Please give the count of lines in the listing underneath that hold "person", leaving out everything else.

[DATA SECTION Boundary: Start]

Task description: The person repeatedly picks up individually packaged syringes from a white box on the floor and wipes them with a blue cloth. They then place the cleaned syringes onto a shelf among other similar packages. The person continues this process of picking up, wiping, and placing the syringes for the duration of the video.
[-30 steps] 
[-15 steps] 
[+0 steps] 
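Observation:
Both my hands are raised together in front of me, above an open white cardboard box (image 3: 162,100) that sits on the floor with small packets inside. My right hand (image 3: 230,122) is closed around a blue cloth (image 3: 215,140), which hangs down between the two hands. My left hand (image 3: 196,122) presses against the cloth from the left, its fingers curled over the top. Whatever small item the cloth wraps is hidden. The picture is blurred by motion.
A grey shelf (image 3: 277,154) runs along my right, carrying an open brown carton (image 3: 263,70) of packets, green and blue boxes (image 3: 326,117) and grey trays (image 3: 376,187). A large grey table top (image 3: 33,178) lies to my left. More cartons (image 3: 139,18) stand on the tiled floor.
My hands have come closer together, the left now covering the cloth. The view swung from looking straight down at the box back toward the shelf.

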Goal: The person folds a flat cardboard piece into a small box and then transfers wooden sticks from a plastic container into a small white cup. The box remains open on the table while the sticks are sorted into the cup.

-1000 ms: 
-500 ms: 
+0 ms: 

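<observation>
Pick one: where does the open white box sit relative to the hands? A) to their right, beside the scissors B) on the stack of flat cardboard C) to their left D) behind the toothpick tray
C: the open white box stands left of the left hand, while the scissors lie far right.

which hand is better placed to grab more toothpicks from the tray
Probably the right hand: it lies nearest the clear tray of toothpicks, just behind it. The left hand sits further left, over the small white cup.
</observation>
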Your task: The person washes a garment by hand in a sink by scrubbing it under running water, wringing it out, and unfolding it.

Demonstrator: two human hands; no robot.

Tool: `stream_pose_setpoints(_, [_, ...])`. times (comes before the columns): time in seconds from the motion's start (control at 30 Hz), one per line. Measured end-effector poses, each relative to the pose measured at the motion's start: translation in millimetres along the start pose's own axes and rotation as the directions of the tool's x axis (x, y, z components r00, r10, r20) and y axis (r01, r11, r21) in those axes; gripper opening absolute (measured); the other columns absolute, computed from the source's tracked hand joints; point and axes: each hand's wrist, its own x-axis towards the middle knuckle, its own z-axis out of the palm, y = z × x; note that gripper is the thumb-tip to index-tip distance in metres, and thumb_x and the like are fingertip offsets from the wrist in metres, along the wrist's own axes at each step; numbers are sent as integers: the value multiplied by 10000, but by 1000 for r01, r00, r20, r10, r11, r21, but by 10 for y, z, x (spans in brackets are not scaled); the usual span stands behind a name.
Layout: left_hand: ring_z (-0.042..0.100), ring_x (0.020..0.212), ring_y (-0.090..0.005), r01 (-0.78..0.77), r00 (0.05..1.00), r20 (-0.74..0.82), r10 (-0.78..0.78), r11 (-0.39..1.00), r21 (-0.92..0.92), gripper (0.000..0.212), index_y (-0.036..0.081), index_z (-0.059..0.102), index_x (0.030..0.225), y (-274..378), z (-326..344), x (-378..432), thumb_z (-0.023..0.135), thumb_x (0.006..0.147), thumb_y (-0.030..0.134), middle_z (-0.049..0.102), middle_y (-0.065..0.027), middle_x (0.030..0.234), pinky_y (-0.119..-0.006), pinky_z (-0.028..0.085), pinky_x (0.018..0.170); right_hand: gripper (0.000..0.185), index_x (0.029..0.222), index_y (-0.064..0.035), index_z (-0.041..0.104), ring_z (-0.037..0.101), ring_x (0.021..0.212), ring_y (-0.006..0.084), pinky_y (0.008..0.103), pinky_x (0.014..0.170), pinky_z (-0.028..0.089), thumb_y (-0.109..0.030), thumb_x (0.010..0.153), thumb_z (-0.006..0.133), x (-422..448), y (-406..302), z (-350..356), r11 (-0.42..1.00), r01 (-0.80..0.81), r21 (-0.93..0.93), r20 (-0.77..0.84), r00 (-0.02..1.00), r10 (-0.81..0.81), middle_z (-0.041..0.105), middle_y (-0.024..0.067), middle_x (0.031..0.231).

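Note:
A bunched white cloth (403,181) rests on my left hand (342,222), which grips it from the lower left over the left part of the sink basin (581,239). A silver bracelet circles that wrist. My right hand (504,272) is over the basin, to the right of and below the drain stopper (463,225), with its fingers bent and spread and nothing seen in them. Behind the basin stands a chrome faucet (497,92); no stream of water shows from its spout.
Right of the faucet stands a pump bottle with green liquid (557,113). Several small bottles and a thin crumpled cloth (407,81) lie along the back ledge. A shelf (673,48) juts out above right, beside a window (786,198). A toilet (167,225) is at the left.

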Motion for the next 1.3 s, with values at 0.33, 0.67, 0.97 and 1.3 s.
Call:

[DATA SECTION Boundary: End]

## ANSWER TO THE PROBLEM
3